In graduate classes in entrepreneurship at Babson, “students learn the nuts and bolts of starting a business,” Mr. Schlesinger said. “But they also learn the framework of what makes a good idea and have the time to experience and experiment without pressure,” he added. He emphasized that he was not specifically familiar with the Founder Institute.
The academic route, however, comes with a hefty price tag: more than $110,000 for a two-year M.B.A. program, according to Babson’s Web site.
The Founder Institute also accommodates people who want to keep their day jobs and stay in their local regions — thus attracting somewhat older entrepreneurs.
“Younger people are usually the only ones without a family who are in the position to just pick up and move,” said Dave Lambert, managing director of Right Side Capital Management, a San Francisco-based investment firm that has invested in four Founder Institute companies. “But there is a whole other high-quality entrepreneurial market that isn’t being tapped because those people can’t just quit their job.” The average age of a Founder Institute participant is 34.
SOME are skeptical, however, about an after-hours entrepreneurship model. “I think the Founder Institute is useful as far as it can be a catalyst for putting some structures around their ideas, but we like to fund people who are working on their ideas full time and are world experts,” said Aziz Gilani, a director at DFJ Mercury, a venture capital firm based in Houston that invests in companies from accelerator programs like TechStars.
Then again, not everyone can quit their jobs to test-drive their idea — although 80 percent of Founder Institute participants ultimately do — nor are there enough spots for everyone who wants to attend TechStars or other selective accelerators.

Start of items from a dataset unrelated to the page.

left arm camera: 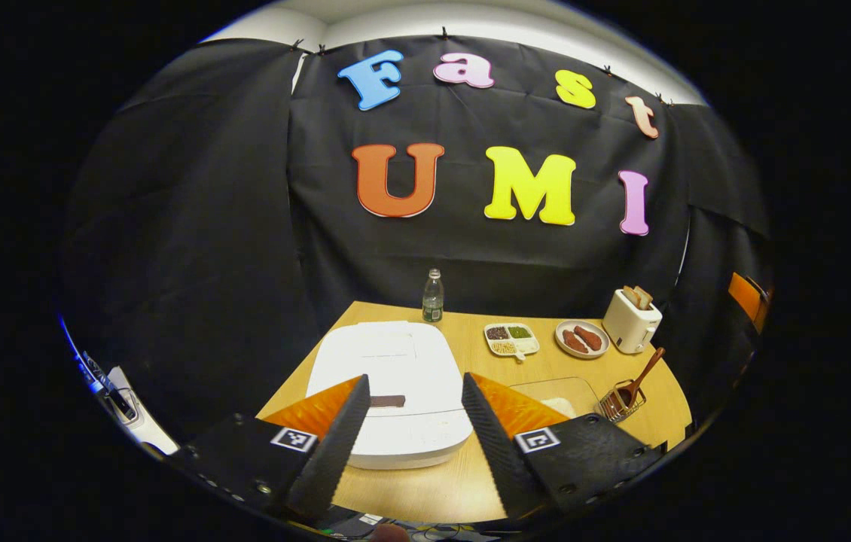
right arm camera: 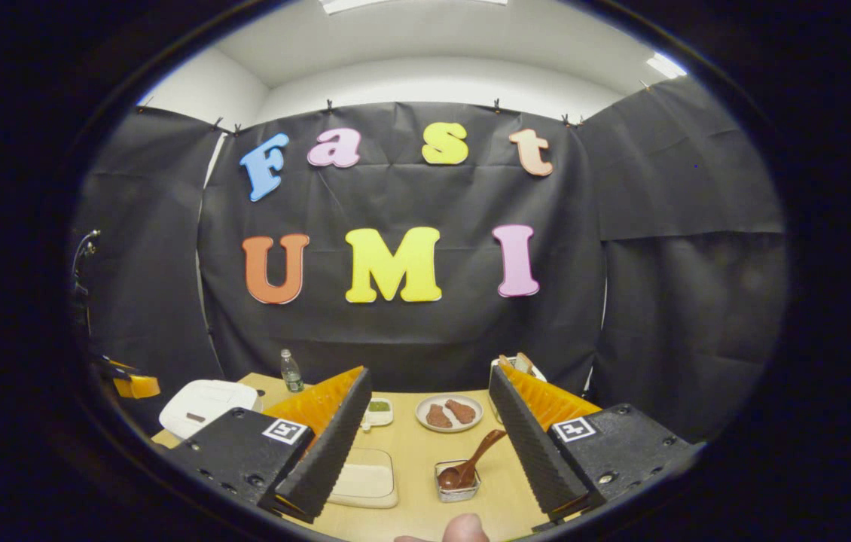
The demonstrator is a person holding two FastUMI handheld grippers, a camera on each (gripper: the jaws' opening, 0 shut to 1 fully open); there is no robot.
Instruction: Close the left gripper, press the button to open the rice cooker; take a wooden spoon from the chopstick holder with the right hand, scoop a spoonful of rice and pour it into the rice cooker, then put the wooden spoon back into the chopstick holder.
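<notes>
Hovering level above the table (right arm camera: pixel 418 452), both grippers gape: left gripper (left arm camera: pixel 414 421) facing the rice cooker (left arm camera: pixel 395 376), right gripper (right arm camera: pixel 429 429) the wooden spoon (right arm camera: pixel 474 459).

A wooden table (left arm camera: pixel 425 489) carries a shut white cooker (left arm camera: pixel 395 391) at its left, with a bottle (left arm camera: pixel 433 296) behind it. Along the back stand a split dish (left arm camera: pixel 511 339), a plate (left arm camera: pixel 582 339) and a toaster (left arm camera: pixel 630 321). Nearer sit a rice tray (right arm camera: pixel 365 479) and a wire holder (left arm camera: pixel 619 403) with a spoon (left arm camera: pixel 645 373).
</notes>
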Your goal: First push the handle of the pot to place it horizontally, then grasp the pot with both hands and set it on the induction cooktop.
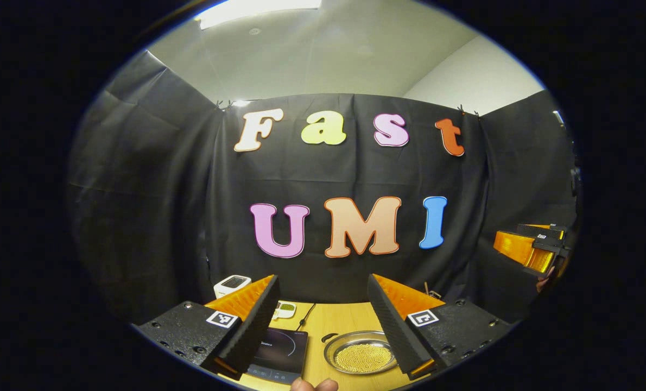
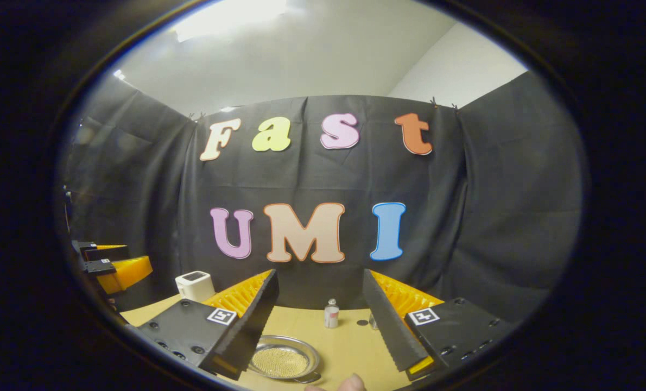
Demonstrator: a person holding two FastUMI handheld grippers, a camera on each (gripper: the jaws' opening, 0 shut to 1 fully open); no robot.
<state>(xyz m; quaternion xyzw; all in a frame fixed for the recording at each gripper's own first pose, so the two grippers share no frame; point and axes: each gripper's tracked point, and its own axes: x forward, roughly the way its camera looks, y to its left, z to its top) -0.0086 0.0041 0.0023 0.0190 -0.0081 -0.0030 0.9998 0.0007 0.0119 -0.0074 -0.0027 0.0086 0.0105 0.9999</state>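
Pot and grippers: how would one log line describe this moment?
left gripper: open, raised | right gripper: open, raised | pot: on table, untouched | induction cooktop: bare

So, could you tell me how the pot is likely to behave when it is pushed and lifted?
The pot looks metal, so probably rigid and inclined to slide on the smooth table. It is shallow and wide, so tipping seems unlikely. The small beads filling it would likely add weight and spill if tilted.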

As much as the Founder Institute aims to expand entrepreneurial opportunities, it also helps some people come to grips with the idea that they may not be in the right position to run a high-growth start-up.
Ben Cox, 35, a software engineer in Santa Cruz, Calif., left the Silicon Valley program in June after just one week. “Looking at the financial requirements of incorporating my company and bringing in a team and advisers, I just realized it wasn’t feasible,” he said.
Phil Libin, a mentor at the institute and founder and C.E.O. of Evernote, the online software program, says he spends as much time discouraging as encouraging participants. “I ask people, ‘If I could guarantee that you would spend the next 10 years developing a product millions of people will use but you will make no money for a decade and it will be a total financial failure, will you do it?’ Most people answer no,” he said.
Not surprisingly, he said, “some people drop out of the program because of the question.”